» **RAW DATA**
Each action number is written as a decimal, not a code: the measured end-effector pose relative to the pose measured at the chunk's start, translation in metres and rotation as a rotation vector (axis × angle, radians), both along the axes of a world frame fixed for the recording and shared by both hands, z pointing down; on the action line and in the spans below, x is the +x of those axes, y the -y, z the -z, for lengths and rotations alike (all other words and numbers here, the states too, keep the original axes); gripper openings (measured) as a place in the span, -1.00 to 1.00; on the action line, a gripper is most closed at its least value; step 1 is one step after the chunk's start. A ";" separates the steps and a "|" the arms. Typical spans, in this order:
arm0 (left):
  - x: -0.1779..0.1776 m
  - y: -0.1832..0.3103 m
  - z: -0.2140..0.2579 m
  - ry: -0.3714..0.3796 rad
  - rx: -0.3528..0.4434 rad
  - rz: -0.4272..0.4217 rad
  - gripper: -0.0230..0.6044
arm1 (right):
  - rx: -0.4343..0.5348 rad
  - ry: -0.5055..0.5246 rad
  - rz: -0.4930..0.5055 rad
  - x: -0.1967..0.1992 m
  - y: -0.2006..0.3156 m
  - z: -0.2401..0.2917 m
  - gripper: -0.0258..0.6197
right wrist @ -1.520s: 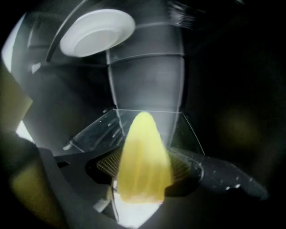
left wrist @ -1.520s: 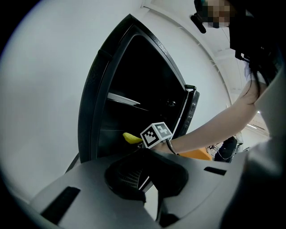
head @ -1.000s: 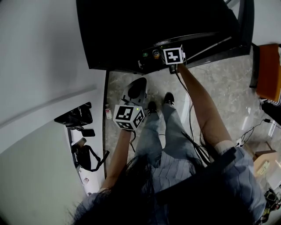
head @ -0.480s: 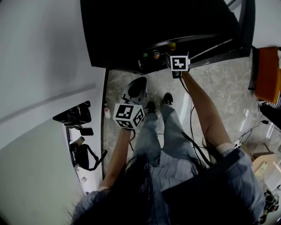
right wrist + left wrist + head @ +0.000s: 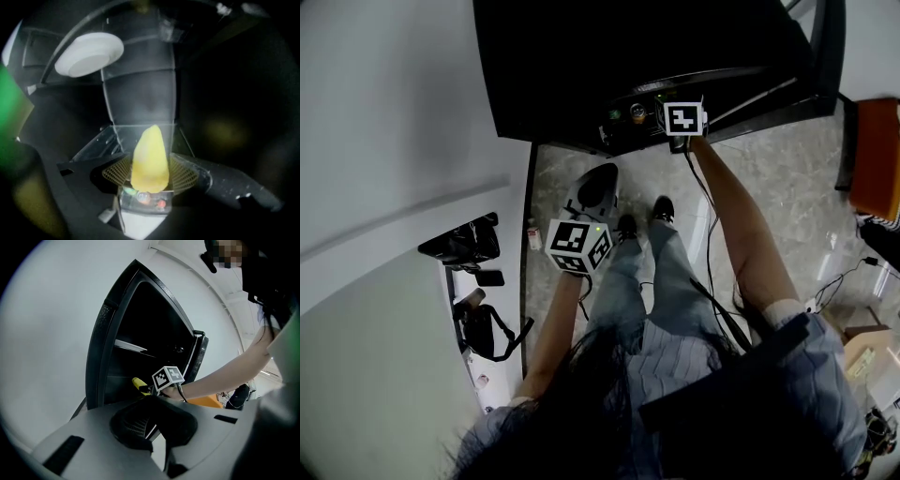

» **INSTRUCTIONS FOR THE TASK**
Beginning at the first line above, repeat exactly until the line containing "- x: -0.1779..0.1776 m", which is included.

» **COMPLETED EXERCISE**
Each action number is written as a decimal, not a code: the measured end-effector pose relative to the pose measured at the chunk's start, translation in metres and rotation as a rotation vector (axis × angle, radians), both along the axes of a world frame fixed for the recording and shared by both hands, z pointing down; on the action line and in the spans below, x is the +x of those axes, y the -y, z the -z, for lengths and rotations alike (all other words and numbers here, the states too, keep the original axes); gripper openings (measured) as a place in the span, -1.00 to 1.00; on the action line, a gripper is most closed at its least value; step 1 is one step after the chunk's start. A ";" separates the steps and a "|" the arms. Typical spans, in this order:
arm0 (left):
  - x: -0.1779..0.1776 m

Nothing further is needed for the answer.